How to easily (and cheaply) capture dietary mercury
Mercury is the most easily-captured heavy metal of all. In any laboratory environment, mercury is well known to be a “sticky” element because it sticks to instrument tubing and vials. If I place a known quantity of mercury in a vial of nitric acid and water, for example, a measurement of the vial shows less mercury than should be present because some of that mercury sticks to the walls of the very instrument used to carry out the testing.
Interestingly, it turns out that mercury is also “sticks” to certain dietary fibers. In particular, my research has found that insoluble fruit fibers are extremely effective at capturing mercury during digestion. Mercury is unique in this way, as such fibers are very poor at binding with lead, cadmium, arsenic and other metals. But they stick to mercury like glue.
As part of my research into this phenomenon, I tested many dietary fibers, including psyllium husk fiber, guar gum, vegetable fibers and fruit fibers.
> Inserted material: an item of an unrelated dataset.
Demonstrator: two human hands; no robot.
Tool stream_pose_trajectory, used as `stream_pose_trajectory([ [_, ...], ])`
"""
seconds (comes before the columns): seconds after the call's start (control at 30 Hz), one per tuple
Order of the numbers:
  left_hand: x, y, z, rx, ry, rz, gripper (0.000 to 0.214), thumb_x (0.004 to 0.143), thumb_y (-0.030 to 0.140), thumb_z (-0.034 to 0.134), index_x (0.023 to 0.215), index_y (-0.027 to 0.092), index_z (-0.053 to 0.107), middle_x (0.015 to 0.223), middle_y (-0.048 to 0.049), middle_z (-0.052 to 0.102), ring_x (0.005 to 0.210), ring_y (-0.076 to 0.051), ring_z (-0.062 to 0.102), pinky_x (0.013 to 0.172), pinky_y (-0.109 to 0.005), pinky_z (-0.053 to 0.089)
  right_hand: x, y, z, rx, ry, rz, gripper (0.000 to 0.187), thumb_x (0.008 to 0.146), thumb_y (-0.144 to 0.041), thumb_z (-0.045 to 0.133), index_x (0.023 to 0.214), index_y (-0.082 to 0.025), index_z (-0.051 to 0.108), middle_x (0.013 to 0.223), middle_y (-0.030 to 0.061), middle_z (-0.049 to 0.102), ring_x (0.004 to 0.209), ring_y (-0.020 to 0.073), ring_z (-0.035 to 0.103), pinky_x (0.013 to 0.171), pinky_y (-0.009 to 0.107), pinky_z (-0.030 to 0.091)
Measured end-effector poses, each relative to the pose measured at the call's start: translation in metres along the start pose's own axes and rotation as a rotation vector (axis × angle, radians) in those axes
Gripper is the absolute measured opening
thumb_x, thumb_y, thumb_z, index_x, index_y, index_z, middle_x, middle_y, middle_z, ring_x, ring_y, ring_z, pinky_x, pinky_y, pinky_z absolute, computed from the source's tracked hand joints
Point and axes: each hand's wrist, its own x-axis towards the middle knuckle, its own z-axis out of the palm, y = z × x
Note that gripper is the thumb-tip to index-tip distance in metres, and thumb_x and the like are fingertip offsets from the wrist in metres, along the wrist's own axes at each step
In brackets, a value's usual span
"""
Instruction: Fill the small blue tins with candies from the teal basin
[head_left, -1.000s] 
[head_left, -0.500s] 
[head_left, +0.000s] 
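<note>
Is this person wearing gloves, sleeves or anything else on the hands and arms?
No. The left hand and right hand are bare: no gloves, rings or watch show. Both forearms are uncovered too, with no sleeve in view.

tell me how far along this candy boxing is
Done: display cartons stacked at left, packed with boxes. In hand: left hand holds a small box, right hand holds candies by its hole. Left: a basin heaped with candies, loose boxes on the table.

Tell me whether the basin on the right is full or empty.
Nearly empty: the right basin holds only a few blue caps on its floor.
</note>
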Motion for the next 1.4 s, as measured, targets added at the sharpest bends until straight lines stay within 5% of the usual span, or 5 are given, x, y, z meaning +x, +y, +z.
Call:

The most effective fruit fiber of all was — believe it or not — strawberry fibers. (See full list below for the mercury binding effectiveness of various foods.)
Until today, nobody has known this seemingly simple fact, and even I didn’t know it until I conducted this research. Now, I’m freely passing on the knowledge to you in the hopes that you will share it with others: Eat strawberries to block dietary mercury!
Captures over 95% of dietary mercury
In my tests, strawberries were able to capture over 95% of all the mercury added to the gastric acid solution in a human digestion simulator.
This effect was also confirmed for freeze-dried strawberries but not strawberry juice because pure juice lacks fibers (pulp).
Why strawberries? Because strawberries are the only common fruit with seeds on the outside. Under a microscope, you can see that each tiny strawberry seed is connected to the center of the strawberry via a bundle of plant fibers. These fibers, it turns out, are incredibly strong and are not easily digested in human digestion. They pass through you largely intact, much like psyllium husk fibers or insoluble vegetable fibers.
Isolated under a microscope, these strawberry fibers are alsotranslucent, by the way. And what’s really amazing is that they even resist digestion with nitric acid. Somehow, these fibers are amazingly strong and resilient, yet nearly invisible to the naked eye.
In the gastrointestinal tract, they function as “mercury sponges” that mop up mercury with amazing efficiency.
Even better than green grasses
In my laboratory testing, strawberries worked even better at binding to mercury than green grasses such as barley grass or wheat grass (see the full chart below).
This is great news for those who want healthy eating options which are also great-tasting. Simply eat some strawberries with your meal to mop up most of the mercury found in whatever else you ate (such as sushi, tuna, ocean fish, etc.).
If you don’t like strawberries, you can use other fruits such as citrus fruits (eaten raw and whole, of course, with all the fibers intact). The next best fruits after strawberries are citrus fruits, followed by apples and pears.